We look to recent RRL studies in M31 to provide another point of view for the difference we are seeing between the inner and outer fields of M33. Brown et al. (2004) studied a field about 11 kpc to the southeast of M31 along the minor axis. They found 29 RRab stars (〈P_ab〉 = 0.594 days), 25 RRc stars (〈P_c〉 = 0.316 days), and one RRd star. As was noted in their paper, the mean period for the RRab stars is Oo-Int (between the two Oosterhoff types), while the RRc mean period is more like Oo-I. The ratio of RRc to RRL stars is 0.46, which matches with the Oo-II class. Brown et al. determined that the mean metallicity of the M31 halo is −0.8 dex through an analysis of the CMD, while the mean metallicity for the RRab stars they detected is −1.77 dex.

Sarajedini et al. (2009) presented the results of a variable star search for two fields at 4 and 6 kpc to the southeast of M31. The two fields have 〈P_ab〉 of 0.553 days and 0.561 days, 〈P_c〉 of 0.326 days and 0.327 days, and N_c/N_RR of 0.18 and 0.19, respectively. Both of these fields are quite similar to each other, yet quite different from the Brown et al. (2004) field. All of the RRL properties point to an Oo-I classification for these RRLs. The mean metallicities derived from the RRLs are −1.46 dex (Field 1) and −1.54 dex (Field 2). In comparing their metallicity distribution to that from Brown et al., Sarajedini et al. found that their sample contained a small, but noticeable metal-rich ([Fe/H] < −1) population. It was argued that even though this is the case, these RRLs also belong to the halo since their metallicity is more metal-poor than the disk.

Comparing the inner and outer fields observed in M31 shows that the RRLs in the outer field have a longer mean RRab period and therefore tend to be more metal-poor. The majority of the RRab stars in the Brown et al. (2004) field fall between the Oo-I and Oo-II lines in the period–amplitude diagram (see their Figure 9), whereas most of those in the inner fields fall to the left of the Oo-I line (toward shorter periods; Figure 10 in Sarajedini et al. 2009). This is the same pattern we see when comparing the RRab stars in the outer fields of this study and those from Sarajedini et al. (2006) and Yang et al. (2010). Although we are only comparing two data points (inner versus outer), the question may be asked that if all of the RRLs belong to the halo, why is there such a difference between the two fields seen in both galaxies?

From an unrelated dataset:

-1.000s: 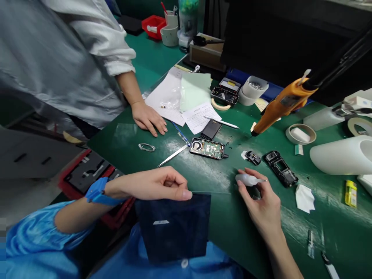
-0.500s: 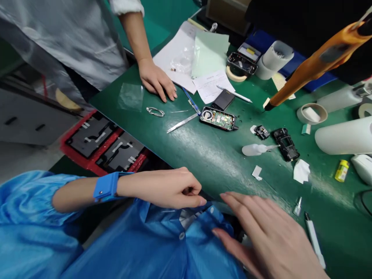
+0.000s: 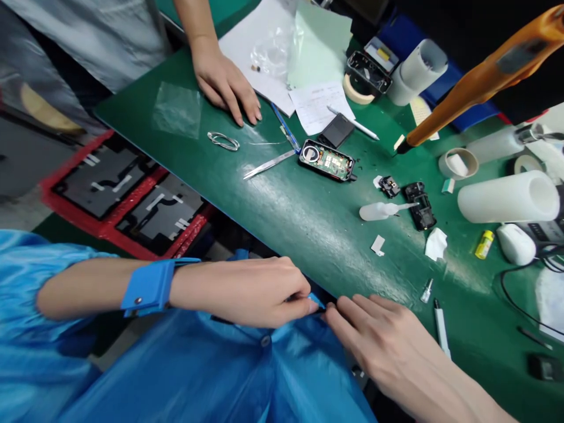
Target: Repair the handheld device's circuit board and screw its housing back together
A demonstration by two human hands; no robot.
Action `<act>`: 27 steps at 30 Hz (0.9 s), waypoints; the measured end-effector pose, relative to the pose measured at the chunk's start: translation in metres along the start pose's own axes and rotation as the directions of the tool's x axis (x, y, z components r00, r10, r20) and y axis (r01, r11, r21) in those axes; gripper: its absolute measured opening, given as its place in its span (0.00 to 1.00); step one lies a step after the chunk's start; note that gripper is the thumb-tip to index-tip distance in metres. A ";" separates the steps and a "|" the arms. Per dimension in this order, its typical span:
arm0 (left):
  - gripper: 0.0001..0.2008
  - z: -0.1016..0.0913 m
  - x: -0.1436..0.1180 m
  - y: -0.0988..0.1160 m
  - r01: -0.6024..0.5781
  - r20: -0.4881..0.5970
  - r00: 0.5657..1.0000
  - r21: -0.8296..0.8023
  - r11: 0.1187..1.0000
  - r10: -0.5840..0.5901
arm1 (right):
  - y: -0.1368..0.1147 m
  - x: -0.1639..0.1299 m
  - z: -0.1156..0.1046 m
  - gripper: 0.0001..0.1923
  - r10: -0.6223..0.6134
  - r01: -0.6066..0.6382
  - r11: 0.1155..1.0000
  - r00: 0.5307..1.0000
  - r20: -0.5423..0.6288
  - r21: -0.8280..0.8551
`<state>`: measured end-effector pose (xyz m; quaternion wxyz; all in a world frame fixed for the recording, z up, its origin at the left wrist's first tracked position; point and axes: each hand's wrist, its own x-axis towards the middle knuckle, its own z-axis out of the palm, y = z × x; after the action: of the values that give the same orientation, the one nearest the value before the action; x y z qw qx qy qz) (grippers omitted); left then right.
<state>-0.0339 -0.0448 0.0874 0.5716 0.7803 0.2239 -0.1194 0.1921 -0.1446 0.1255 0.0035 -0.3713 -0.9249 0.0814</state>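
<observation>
Seen from the head camera, the blue coat collar (image 3: pixel 315 302) at the green table (image 3: pixel 308 229) edge is pinched by the closed left hand (image 3: pixel 247 291); the right hand (image 3: pixel 388 346) touches it, fingers loosely extended, gripping nothing. Should the pinch loosen, the slick fabric could slip free.

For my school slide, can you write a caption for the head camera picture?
Two hands, left and right, pinch a blue coat at a green table beside an opened phone.

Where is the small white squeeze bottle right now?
In the head view, the squeeze bottle lies on its side on the green mat, right of centre, its nozzle pointing at the black phone frame.
</observation>
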 end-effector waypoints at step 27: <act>0.25 0.001 0.001 -0.008 -0.021 0.016 1.000 -0.003 1.000 0.021 | 0.015 0.003 0.000 0.14 0.002 -0.011 0.999 0.987 0.161 0.052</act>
<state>-0.0364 -0.0439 0.0797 0.5756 0.7809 0.2112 -0.1197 0.1998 -0.1321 0.1230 -0.0617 -0.3664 -0.9184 0.1357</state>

It is possible that the inner fields are "contaminated" by disk RRLs that might tend to be more metal-rich, while we are observing a "purer" halo RRL population in the outer fields. Or, could we be seeing a distinction between an inner and outer halo? Clearly, a more detailed study of RRL stars in numerous fields in both M33 and M31 are needed to better resolve this issue.